Exercise aim: Without omission or alteration, write out all of the data.

Information provided:
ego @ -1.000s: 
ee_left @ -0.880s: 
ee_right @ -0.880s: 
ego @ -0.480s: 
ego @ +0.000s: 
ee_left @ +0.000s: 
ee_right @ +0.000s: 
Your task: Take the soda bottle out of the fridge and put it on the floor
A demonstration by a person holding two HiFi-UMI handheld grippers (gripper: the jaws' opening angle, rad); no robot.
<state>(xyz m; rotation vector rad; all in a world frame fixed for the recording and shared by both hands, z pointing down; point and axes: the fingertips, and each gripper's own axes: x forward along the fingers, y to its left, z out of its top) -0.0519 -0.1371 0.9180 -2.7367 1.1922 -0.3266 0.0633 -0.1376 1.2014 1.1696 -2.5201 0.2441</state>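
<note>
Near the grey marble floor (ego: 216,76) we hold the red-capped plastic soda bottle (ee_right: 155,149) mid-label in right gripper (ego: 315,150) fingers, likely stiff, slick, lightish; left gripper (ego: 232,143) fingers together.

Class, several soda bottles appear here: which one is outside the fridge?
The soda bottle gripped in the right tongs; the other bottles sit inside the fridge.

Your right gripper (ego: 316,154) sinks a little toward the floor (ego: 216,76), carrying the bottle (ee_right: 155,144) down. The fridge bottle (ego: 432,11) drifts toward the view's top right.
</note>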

Solution for this task:
ego @ -1.000s: 
ee_left @ -0.880s: 
ee_right @ -0.880s: 
ego @ -0.480s: 
ego @ +0.000s: 
ee_left @ +0.000s: 
ee_right @ +0.000s: 
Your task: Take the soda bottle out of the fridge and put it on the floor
A demonstration by a person holding two HiFi-UMI handheld grippers (gripper: the jaws' opening angle, rad); no robot.
<state>(xyz m; rotation vector rad; all in a world frame fixed for the recording and shared by both hands, z pointing down; point and axes: the fingertips, and each gripper's own axes: x forward along the fingers, y to its left, z out of its top) -0.0519 -0.1371 0.9180 -2.7367 1.1922 -0.3266 0.0633 -0.1376 1.2014 1.1696 -2.5201 0.2441</state>
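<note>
Near the grey marble floor (ego: 216,76) we hold the red-capped plastic soda bottle (ee_right: 155,149) mid-label in right gripper (ego: 315,150) fingers, likely stiff, slick, lightish; left gripper (ego: 232,143) fingers together.

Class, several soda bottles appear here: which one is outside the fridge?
The soda bottle gripped in the right tongs; the other bottles sit inside the fridge.

Your right gripper (ego: 316,154) sinks a little toward the floor (ego: 216,76), carrying the bottle (ee_right: 155,144) down. The fridge bottle (ego: 432,11) drifts toward the view's top right.
</note>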

No additional answer is needed.